State Key Laboratory of Agrobiotechnology, College of Biological Sciences, China Agricultural University, Beijing, 100193, China.
Genetalks Biotech. Co., Ltd, Changsha, 410000, Hunan, China.
Sci Rep. 2020 Oct 30;10(1):18712. doi: 10.1038/s41598-020-74526-7.
There is generally one standard reference sequence for each species. When extensive variations exist in other breeds of the species, it can lead to ambiguous alignment and inaccurate variant calling and, in turn, compromise the accuracy of downstream analysis. Here, with the help of the FPGA hardware platform, we present a method that generates an alternative reference via an iterative strategy to improve the read alignment for breeds that are genetically distant to the reference breed. Compared to the published reference genomes, by using the alternative reference sequences we built, the mapping rates of Chinese indigenous pigs and chickens were improved by 0.61-1.68% and 0.09-0.45%, respectively. These sequences also enable researchers to recover highly variable regions that could be missed using public reference sequences. We also determined that the optimal number of iterations needed to generate alternative reference sequences were seven and five for pigs and chickens, respectively. Our results show that, for genetically distant breeds, generating an alternative reference sequence can facilitate read alignment and variant calling and improve the accuracy of downstream analyses.

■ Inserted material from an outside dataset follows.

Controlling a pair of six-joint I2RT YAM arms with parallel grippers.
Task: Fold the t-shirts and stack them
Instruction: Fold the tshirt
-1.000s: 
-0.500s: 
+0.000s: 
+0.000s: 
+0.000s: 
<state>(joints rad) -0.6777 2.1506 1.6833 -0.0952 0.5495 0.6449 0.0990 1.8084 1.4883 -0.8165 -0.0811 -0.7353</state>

通常每个物种都有一个标准的参考序列。当该物种的其他品种存在广泛的变异时,这可能导致对齐不明确和变异调用不准确,并进而影响下游分析的准确性。在这里,我们借助 FPGA 硬件平台,提出了一种通过迭代策略生成替代参考序列的方法,以提高与参考品种在遗传上相距较远的品种的读对齐质量。与已发表的参考基因组相比,通过使用我们构建的替代参考序列,中国本土猪和鸡的映射率分别提高了 0.61-1.68%和 0.09-0.45%。这些序列还使研究人员能够恢复可能会被公共参考序列忽略的高度变异区域。我们还确定了生成替代参考序列所需的最佳迭代次数,分别为猪和鸡的 7 次和 5 次。我们的结果表明,对于遗传上相距较远的品种,生成替代参考序列可以促进读对齐和变异调用,并提高下游分析的准确性。